BRIEF: Could you copy exactly the lines below, beginning at the line with "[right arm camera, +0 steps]" and stopping after the line with "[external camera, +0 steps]", with no pictures?

Dataset entries
------------------------

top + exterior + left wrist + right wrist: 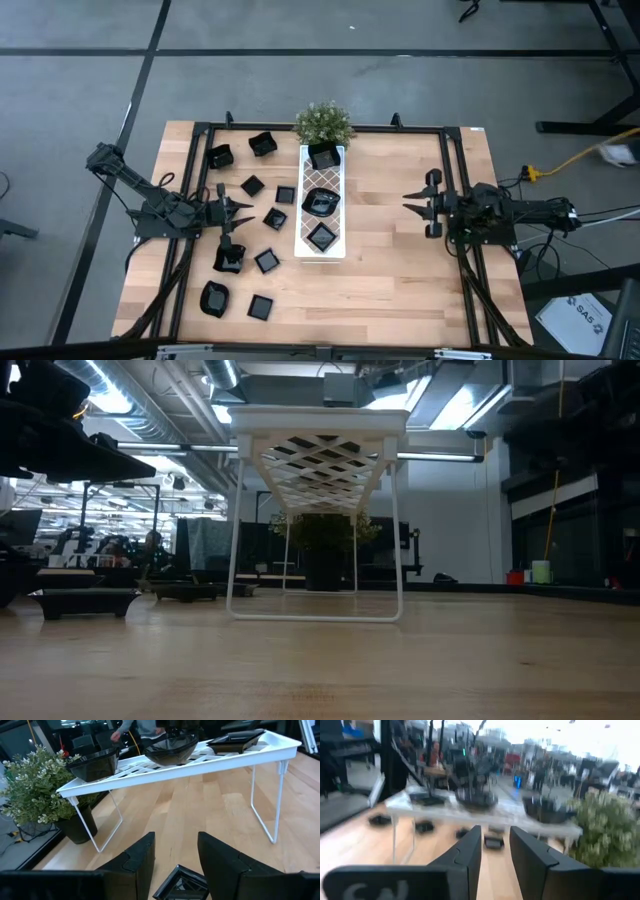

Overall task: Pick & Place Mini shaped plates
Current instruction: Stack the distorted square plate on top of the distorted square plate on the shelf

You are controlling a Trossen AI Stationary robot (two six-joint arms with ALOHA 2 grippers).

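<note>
Several small glossy black plates lie loose on the table's left half, among them a square plate (275, 218) and a plate (229, 258). Three more plates rest on the long white lattice tray (307, 180): one at its far end (323, 155), one in the middle (321, 201) and one at its near end (321, 237). My left gripper (246, 211) is open and empty, just left of the square plate, which shows low between its fingers in the left wrist view (182, 882). My right gripper (408, 203) is open and empty, right of the tray, pointing at it.
A small green potted plant (323, 122) stands at the tray's far end. The tray stands on thin white wire legs (262, 805), with room beneath it. Bare wood (390, 250) lies between the tray and my right gripper. Black frame rails (452, 170) run along the table's sides.
</note>
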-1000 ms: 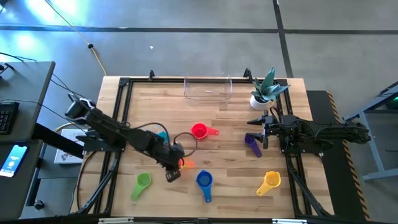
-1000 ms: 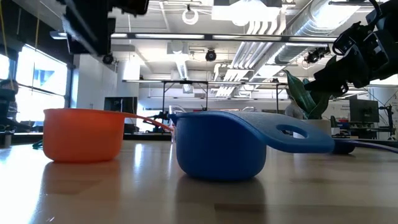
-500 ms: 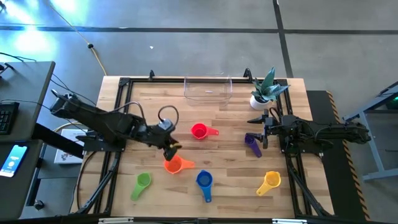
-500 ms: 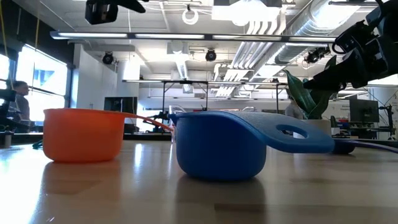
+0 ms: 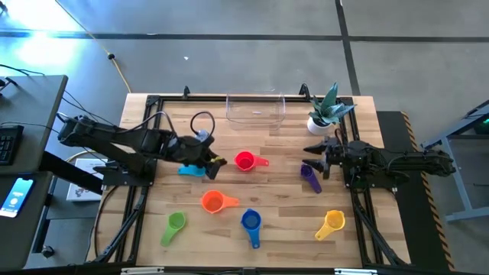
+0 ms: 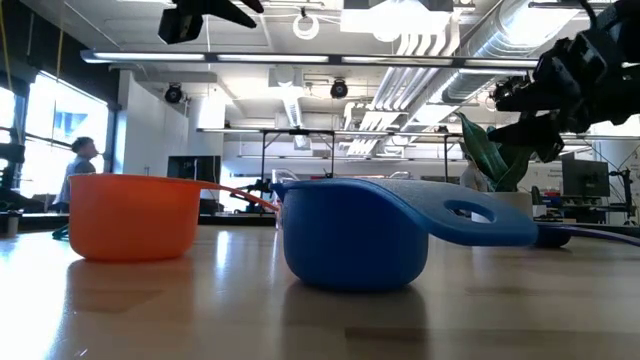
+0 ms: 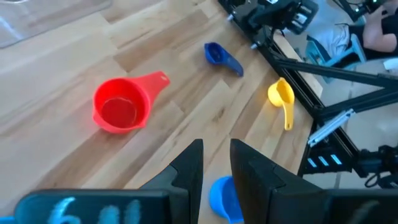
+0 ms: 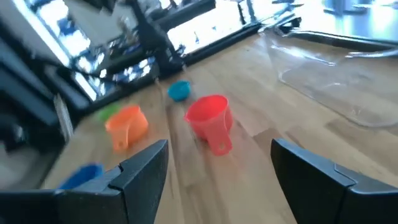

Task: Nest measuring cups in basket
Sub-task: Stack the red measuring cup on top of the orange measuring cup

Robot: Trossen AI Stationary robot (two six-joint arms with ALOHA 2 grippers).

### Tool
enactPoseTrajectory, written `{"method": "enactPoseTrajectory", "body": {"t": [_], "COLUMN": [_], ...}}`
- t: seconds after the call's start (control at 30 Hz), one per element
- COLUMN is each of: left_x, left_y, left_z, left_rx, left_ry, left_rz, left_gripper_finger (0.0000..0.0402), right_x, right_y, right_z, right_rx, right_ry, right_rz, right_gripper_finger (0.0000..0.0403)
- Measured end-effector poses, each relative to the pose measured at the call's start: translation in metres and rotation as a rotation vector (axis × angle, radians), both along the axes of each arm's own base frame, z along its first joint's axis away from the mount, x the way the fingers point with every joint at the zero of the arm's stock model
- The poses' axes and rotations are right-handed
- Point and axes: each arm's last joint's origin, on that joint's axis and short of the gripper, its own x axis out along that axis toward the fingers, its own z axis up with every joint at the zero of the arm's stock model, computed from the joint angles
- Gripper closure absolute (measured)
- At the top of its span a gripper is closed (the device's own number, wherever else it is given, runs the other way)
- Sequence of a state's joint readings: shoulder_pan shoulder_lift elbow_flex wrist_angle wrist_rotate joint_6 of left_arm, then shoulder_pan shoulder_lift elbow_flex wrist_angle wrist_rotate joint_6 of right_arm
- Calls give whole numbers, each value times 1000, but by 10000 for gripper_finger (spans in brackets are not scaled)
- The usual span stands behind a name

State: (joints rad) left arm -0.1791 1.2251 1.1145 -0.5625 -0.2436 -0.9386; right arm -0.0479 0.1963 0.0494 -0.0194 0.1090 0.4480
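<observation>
Several measuring cups rest on their bases on the wooden table: red (image 5: 244,160), orange (image 5: 212,202), teal (image 5: 190,169), green (image 5: 175,223), blue (image 5: 250,221), yellow (image 5: 331,222) and purple (image 5: 310,175). The clear basket (image 5: 255,109) stands at the table's far edge. My left gripper (image 5: 216,163) hovers above the table between the teal and red cups, slanting down. Its fingers (image 7: 191,163) stand a little apart with bare wood showing between them. My right gripper (image 5: 315,156) hangs open, level, just above the purple cup, and holds nothing.
A white pot with a green plant (image 5: 322,113) stands at the far right, beside the basket. Black frame rails (image 5: 150,130) border the table. Bare wood lies between the red cup and the basket. A person (image 6: 80,160) shows far off in the room.
My left gripper has risen from just above the orange cup and gone toward the table's far edge, tipping from steeply down to a shallower slant. The orange cup has stayed where it was on the table. My right gripper has rolled a little in place.
</observation>
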Motion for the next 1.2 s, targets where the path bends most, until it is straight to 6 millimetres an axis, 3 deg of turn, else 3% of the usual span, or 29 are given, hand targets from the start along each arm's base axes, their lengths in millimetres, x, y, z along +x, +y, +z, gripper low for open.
{"method": "enactPoseTrajectory", "body": {"t": [0.2, 0.47, 0.83, 1.0, 1.2], "left_x": [1, 0, -8, -20, -36], "left_y": [1, 3, 5, 7, 13], "left_z": [1, 1, 8, 20, 33], "left_rx": [4, 42, 51, 89, 166], "left_ry": [-11, -10, -32, -77, -119], "left_rz": [11, 21, 3, -28, -66], "left_gripper_finger": [332, 332, 332, 332, 332], "right_x": [1, -5, -12, -9, 11], "right_y": [-3, -8, -6, -6, -7], "right_z": [16, 41, 62, 85, 116], "right_rx": [102, 59, 66, -34, -114], "right_ry": [-192, -455, -683, -653, -492], "right_rz": [-104, -309, -240, -240, -242], "right_gripper_finger": [128, 128, 128, 128, 128]}}
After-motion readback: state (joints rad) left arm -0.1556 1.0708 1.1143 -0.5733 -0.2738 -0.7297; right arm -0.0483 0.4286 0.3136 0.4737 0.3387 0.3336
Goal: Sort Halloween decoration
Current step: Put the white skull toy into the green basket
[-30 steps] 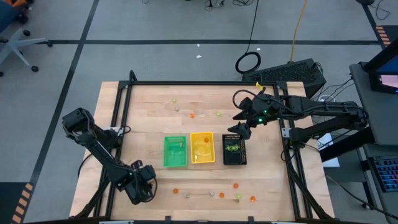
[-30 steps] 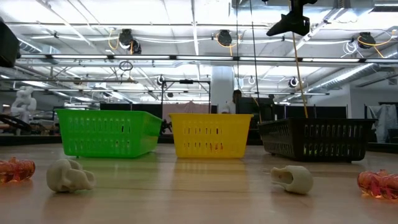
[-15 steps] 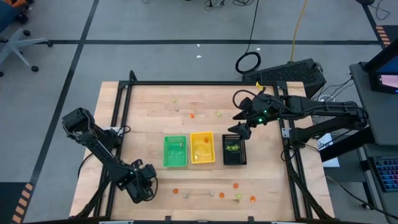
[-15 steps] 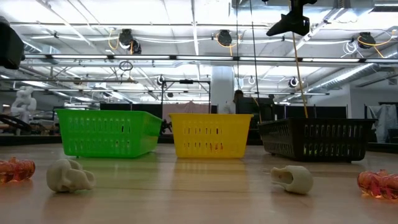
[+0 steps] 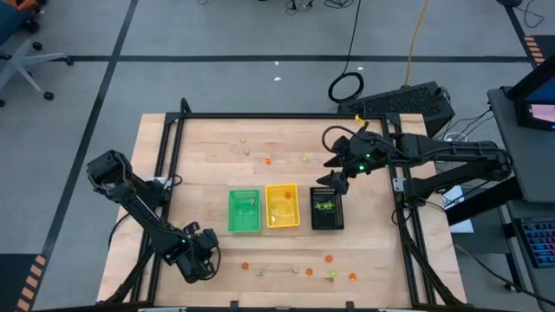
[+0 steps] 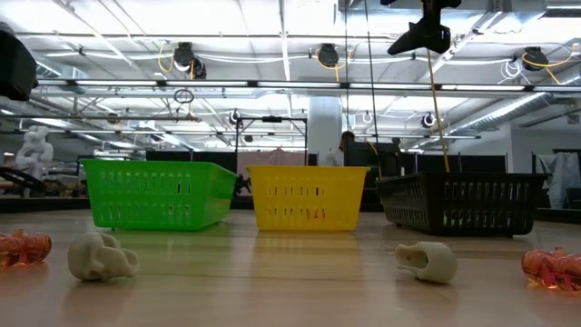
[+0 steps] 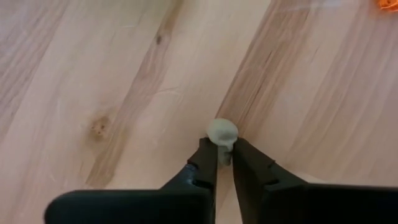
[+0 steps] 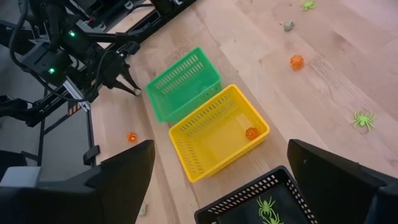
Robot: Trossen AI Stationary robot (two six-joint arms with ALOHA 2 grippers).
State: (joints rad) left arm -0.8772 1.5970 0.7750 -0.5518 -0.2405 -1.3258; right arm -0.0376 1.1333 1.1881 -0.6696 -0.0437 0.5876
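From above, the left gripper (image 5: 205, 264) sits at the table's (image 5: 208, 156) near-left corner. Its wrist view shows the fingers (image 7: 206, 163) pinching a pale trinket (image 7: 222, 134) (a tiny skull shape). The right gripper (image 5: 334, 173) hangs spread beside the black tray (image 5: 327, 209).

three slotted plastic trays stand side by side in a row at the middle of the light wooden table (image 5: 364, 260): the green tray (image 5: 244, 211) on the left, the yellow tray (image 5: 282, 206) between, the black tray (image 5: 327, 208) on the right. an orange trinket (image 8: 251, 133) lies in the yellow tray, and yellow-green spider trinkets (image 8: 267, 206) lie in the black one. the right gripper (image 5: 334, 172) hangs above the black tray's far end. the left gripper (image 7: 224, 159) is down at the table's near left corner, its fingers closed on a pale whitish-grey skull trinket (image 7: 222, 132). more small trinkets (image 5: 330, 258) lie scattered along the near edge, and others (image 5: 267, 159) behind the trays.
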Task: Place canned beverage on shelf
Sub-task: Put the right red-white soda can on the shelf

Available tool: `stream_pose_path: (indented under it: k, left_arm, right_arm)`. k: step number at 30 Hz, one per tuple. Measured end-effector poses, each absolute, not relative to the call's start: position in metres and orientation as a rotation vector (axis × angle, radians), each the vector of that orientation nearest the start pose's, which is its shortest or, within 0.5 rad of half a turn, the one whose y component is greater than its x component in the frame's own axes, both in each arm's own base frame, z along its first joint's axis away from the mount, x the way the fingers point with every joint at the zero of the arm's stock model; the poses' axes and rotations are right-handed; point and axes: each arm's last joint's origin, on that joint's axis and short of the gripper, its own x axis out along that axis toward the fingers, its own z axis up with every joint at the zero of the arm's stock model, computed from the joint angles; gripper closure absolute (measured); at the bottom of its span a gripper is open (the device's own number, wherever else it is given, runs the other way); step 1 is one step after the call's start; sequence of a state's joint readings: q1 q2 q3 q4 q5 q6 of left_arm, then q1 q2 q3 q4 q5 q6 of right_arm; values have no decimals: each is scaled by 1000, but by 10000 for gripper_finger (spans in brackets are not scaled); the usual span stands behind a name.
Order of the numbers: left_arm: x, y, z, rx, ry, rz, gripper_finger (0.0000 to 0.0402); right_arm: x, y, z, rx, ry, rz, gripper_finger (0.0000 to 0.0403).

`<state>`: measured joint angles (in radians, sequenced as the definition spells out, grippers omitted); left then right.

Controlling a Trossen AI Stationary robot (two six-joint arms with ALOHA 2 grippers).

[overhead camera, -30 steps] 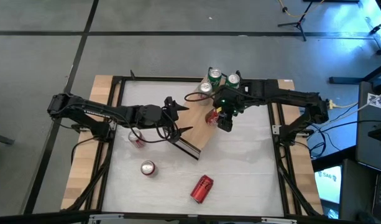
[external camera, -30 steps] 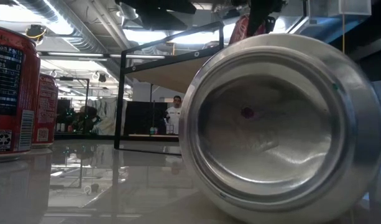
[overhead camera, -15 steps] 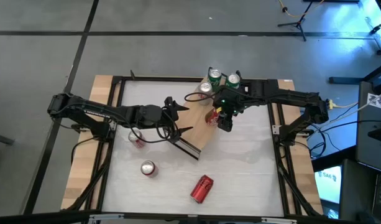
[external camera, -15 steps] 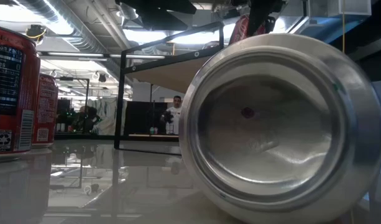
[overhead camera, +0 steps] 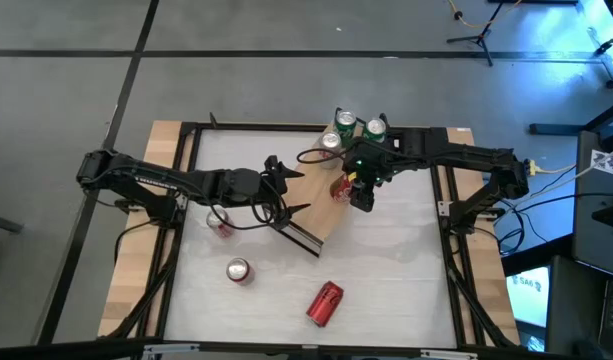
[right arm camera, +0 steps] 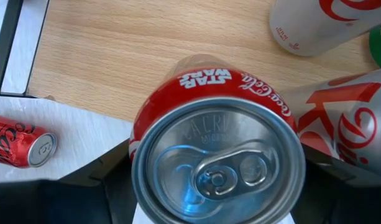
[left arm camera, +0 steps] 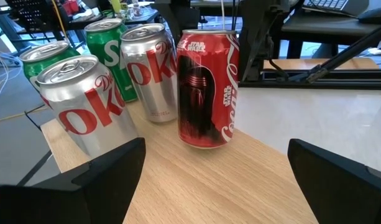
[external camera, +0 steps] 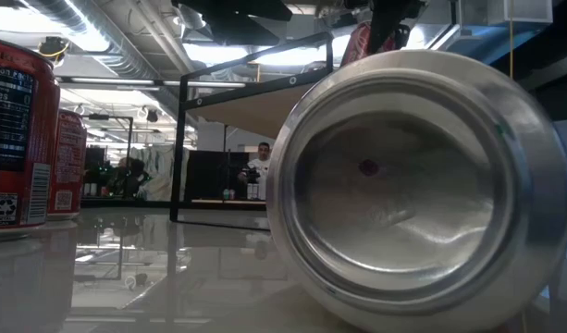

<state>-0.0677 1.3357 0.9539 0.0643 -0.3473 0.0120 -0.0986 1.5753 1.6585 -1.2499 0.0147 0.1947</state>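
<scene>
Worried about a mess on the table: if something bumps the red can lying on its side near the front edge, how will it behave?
The red can lies on its side on smooth white tabletop, so a sideways nudge would probably roll it. An endwise push would likelier slide it. How heavy it is cannot be told.

Light-wood shelf (overhead camera: 321, 205), dark frame at short ends, lies diagonally mid-table. On its far end: 1 red can (left arm camera: 207, 87) upright, beside 2 silver cans (left arm camera: 84, 102) and 2 green cans (left arm camera: 109, 43).

Five cans (left arm camera: 206, 87) stand on the shelf (left arm camera: 227, 180) (clustered at one end).
</scene>
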Motion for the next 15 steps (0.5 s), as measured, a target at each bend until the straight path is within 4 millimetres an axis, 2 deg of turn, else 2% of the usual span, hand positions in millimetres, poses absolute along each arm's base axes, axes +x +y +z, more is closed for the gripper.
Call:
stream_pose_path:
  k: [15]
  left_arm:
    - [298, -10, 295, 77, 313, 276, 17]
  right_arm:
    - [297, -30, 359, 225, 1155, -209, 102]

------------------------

EXERCISE ANSWER:
[right arm camera, +0 steps] 
[left arm camera, +0 steps] 
[external camera, +0 steps] 

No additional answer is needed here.